--- Task directions ---
Pictures must be left out. Print the lines from the beginning of the material through the line holding "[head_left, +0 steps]", exactly and nothing else.

....

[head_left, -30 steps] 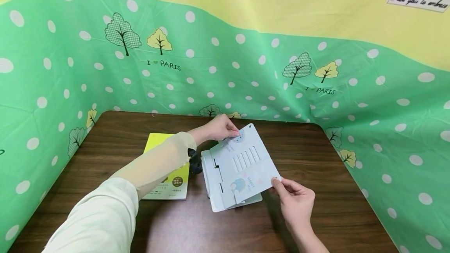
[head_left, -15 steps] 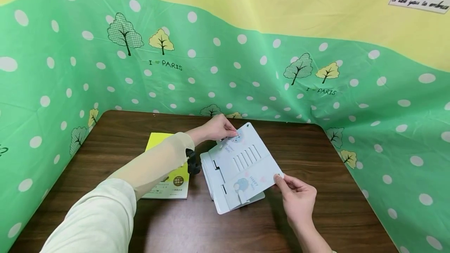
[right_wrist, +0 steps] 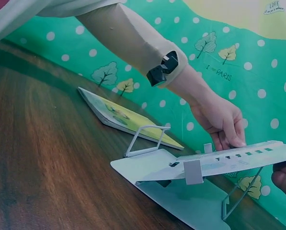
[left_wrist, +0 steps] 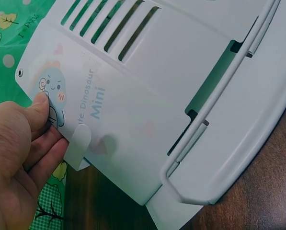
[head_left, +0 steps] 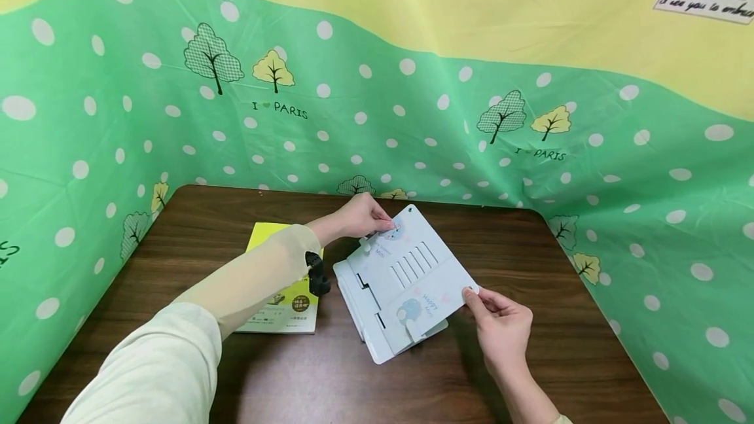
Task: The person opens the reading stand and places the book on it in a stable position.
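A white metal book stand (head_left: 385,283) with dinosaur prints and a row of slots is on the table, its back panel tilted up over the base plate (right_wrist: 181,206). My left hand (head_left: 360,216) pinches the panel's far edge, thumb on the dinosaur print, as the left wrist view shows. With thumb and fingers, my right hand (head_left: 505,331) grips the panel's right corner. A wire support (right_wrist: 243,188) runs between base and panel in the right wrist view. Another wire bar (left_wrist: 214,103) crosses the stand's lower part in the left wrist view. Small flat clips (right_wrist: 193,171) stick out from the panel.
A yellow-covered book (head_left: 300,316) lies left of the stand, partly under my left forearm in the head view. The dark wooden table (head_left: 330,385) is bordered by a green and yellow printed cloth (head_left: 353,142). A black camera mount (head_left: 317,273) sits on my left wrist.
The stand has turned slightly counterclockwise: its near end has shifted right and its far corner left. Both hands keep their grip, and the right one has moved a little up and right.
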The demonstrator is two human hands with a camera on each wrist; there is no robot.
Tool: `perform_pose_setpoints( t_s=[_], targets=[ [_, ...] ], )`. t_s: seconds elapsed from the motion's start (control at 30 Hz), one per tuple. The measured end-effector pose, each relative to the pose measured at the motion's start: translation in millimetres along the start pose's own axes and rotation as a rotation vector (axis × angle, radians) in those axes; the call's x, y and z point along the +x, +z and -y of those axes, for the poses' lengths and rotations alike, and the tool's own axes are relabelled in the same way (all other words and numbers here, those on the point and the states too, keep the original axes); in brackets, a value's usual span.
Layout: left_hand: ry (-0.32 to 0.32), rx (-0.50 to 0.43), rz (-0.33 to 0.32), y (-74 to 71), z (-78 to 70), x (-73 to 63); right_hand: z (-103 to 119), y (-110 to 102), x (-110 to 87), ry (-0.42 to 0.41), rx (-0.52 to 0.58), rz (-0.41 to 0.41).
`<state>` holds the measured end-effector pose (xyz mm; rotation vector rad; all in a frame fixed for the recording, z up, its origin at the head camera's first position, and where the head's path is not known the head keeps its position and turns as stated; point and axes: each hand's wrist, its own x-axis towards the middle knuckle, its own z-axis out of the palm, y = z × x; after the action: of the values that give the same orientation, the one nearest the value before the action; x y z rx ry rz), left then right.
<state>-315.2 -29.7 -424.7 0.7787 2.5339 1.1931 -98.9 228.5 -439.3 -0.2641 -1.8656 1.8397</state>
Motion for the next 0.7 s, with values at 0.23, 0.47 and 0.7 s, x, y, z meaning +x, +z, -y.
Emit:
perform_pose_setpoints(
  t_s=[0.23, 0.47, 0.7],
  targets=[
    [-0.011, -0.014, -0.02, -0.7, 3.6, -2.0, 0, 0, 5.0, 0.011, -0.028, 0.016],
    [-0.01, -0.004, -0.042, -1.5, 6.3, -4.8, 1, 1, 8.3, 0.019, -0.028, 0.022],
    [-0.012, -0.01, -0.064, -1.5, 9.5, -9.7, 0, 1, 13.1, 0.029, -0.001, 0.039]
  ],
)
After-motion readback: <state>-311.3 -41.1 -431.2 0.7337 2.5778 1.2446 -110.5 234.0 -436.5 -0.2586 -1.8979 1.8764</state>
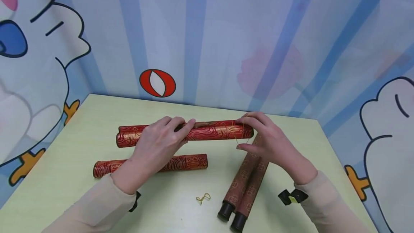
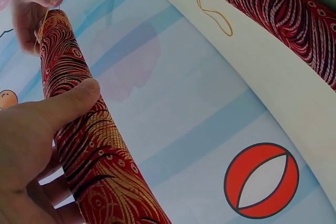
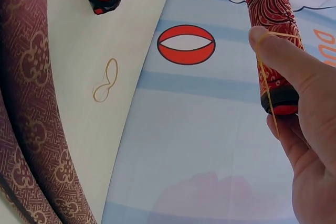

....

--- Finished task ---
[head_left, -30 steps] 
[head_left, -15 steps] 
[right_wrist, +0 steps] 
[left_wrist, +0 steps] 
[head_left, +0 steps] 

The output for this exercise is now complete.